Where the neurons actually point
The authors add a second strand of evidence about how the model organizes itself. They examine the directions the learned neurons settle into and find that those directions concentrate in the subspace associated with the top 50 eigenvalues of the mixing matrix. In other words, the model's internal geometry lines up with the structure of the cross-talk, not with an even spread across all 100 functions. The mixing term, they conclude, governs the solution — it is steering where the network puts its limited capacity. A network genuinely doing computation in superposition would be expected to distribute itself differently; this one tracks the mixing matrix.
Finally, the authors build a deliberately simple, non-neural baseline to see how much of the phenomenon a mechanical procedure can recover. Using a semi-non-negative matrix factorization — call it SNMF — derived solely from the mixing matrix, they reproduce the qualitative shape of the loss profile and even improve on prior baselines. They are careful and honest about the limit: this SNMF baseline does not fully match the trained model, so it is not the claim that a matrix factorization is the network. But the fact that a procedure built only from the mixing matrix captures the qualitative behavior is strong corroboration that the mixing matrix is the real protagonist.
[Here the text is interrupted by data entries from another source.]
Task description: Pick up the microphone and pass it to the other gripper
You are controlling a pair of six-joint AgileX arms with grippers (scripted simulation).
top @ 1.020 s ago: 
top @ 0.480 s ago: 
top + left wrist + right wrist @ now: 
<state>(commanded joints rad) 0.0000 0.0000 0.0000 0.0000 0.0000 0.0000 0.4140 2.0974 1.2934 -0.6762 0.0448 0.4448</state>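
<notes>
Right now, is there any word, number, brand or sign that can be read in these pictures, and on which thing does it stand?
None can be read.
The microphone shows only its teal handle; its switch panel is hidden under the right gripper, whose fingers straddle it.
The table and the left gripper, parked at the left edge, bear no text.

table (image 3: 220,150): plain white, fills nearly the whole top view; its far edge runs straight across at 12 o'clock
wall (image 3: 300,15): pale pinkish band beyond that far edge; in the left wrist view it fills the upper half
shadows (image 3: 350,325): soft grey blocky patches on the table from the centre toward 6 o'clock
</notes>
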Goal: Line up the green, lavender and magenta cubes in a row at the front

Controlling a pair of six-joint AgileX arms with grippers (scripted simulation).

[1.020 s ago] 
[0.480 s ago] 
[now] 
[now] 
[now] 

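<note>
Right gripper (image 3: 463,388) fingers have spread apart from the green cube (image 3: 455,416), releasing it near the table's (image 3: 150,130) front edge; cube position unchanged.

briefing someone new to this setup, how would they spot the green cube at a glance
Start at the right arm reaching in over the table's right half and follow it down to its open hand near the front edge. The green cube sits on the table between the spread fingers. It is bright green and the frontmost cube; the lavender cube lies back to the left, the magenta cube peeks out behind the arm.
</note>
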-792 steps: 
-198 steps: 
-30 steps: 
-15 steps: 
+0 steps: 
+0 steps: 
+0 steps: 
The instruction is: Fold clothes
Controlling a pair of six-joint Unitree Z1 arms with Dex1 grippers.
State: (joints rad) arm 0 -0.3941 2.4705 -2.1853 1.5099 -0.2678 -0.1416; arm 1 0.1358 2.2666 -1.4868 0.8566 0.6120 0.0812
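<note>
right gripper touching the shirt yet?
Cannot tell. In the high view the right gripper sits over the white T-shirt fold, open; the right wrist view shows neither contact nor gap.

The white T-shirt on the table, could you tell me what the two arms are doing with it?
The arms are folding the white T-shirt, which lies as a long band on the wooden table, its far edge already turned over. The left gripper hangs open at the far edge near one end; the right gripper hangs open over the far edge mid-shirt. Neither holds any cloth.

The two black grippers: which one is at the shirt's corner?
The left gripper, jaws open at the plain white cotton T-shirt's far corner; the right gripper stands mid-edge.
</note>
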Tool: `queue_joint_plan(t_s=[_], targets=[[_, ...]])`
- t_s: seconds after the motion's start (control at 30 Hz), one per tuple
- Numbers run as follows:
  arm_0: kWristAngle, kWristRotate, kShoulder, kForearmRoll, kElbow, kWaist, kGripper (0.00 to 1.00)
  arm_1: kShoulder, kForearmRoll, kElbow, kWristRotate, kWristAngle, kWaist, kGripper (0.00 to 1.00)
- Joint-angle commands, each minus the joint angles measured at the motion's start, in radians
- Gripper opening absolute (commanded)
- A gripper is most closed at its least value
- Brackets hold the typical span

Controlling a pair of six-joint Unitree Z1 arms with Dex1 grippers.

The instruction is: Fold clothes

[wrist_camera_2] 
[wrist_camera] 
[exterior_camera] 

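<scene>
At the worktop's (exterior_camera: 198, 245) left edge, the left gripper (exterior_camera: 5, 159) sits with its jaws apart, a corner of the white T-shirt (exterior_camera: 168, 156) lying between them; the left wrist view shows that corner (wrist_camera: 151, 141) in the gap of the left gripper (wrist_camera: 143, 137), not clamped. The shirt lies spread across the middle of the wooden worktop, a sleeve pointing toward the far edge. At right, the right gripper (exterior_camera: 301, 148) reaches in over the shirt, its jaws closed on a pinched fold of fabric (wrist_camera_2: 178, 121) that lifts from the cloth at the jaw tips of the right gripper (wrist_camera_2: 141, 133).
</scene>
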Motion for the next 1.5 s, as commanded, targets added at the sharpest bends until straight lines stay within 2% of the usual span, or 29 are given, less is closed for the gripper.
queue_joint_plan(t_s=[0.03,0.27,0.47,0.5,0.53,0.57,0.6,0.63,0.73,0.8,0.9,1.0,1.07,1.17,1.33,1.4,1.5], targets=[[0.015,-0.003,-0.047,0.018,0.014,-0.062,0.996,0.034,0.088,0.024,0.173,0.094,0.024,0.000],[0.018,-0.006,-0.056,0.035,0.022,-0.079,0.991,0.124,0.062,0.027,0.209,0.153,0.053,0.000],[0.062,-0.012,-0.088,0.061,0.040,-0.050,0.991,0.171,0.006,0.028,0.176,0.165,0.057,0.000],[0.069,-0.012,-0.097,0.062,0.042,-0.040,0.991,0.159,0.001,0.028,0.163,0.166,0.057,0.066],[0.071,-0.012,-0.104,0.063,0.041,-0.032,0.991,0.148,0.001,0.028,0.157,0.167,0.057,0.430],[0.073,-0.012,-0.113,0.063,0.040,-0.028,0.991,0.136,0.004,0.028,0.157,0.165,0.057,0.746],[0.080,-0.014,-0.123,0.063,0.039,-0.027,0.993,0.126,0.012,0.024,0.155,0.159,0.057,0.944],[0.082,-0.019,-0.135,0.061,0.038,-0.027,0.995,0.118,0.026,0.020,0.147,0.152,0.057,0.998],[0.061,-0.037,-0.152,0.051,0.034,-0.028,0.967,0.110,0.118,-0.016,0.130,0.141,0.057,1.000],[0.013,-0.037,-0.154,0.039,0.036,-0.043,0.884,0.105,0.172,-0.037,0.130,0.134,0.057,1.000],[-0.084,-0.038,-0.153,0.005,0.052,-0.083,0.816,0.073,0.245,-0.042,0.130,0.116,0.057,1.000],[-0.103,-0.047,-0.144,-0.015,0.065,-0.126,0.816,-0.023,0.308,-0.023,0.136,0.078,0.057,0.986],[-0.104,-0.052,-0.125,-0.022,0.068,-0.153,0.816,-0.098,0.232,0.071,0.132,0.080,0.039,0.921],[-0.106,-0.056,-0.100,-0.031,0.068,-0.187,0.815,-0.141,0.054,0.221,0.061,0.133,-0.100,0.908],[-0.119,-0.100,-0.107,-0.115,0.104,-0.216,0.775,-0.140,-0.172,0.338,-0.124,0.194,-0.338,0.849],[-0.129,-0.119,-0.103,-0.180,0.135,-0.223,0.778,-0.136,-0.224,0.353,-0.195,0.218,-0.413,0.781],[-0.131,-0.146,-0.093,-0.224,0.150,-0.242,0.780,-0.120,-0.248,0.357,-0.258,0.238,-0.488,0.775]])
Why this matters beyond one toy
It is tempting to shrug at a debate over a 50-neuron toy, but the stakes are larger than the model. Toy models are how a field calibrates its intuitions; an interpretability community that points to Compressed Computation as a canonical example of computation in superposition is, in part, deciding what superposition means and where to look for it in real networks. If the canonical example turns out to be an artifact of unintended input mixing rather than genuine overlaid computation, then conclusions and follow-on work resting on it inherit that flaw. This is the unglamorous, essential maintenance work of a young science: re-examining the load-bearing demonstrations before the field builds too much on top of them.
The paper is appropriately measured about its own reach. The hedge in the title — "(probably)" — is doing real work, and the authors flag that their SNMF baseline does not perfectly reproduce the trained model, leaving room for a residual that future analysis might explain differently. The result is best read not as "superposition isn't real" — it makes no such sweeping claim — but as "this particular toy is not good evidence for it," because its surprising efficiency traces cleanly to an accidental mixing term that, when removed, takes the surprise with it. For anyone trying to understand what a network is actually doing inside, that distinction — between a real phenomenon and an artifact of how the task was set up — is exactly the kind of thing worth getting right early.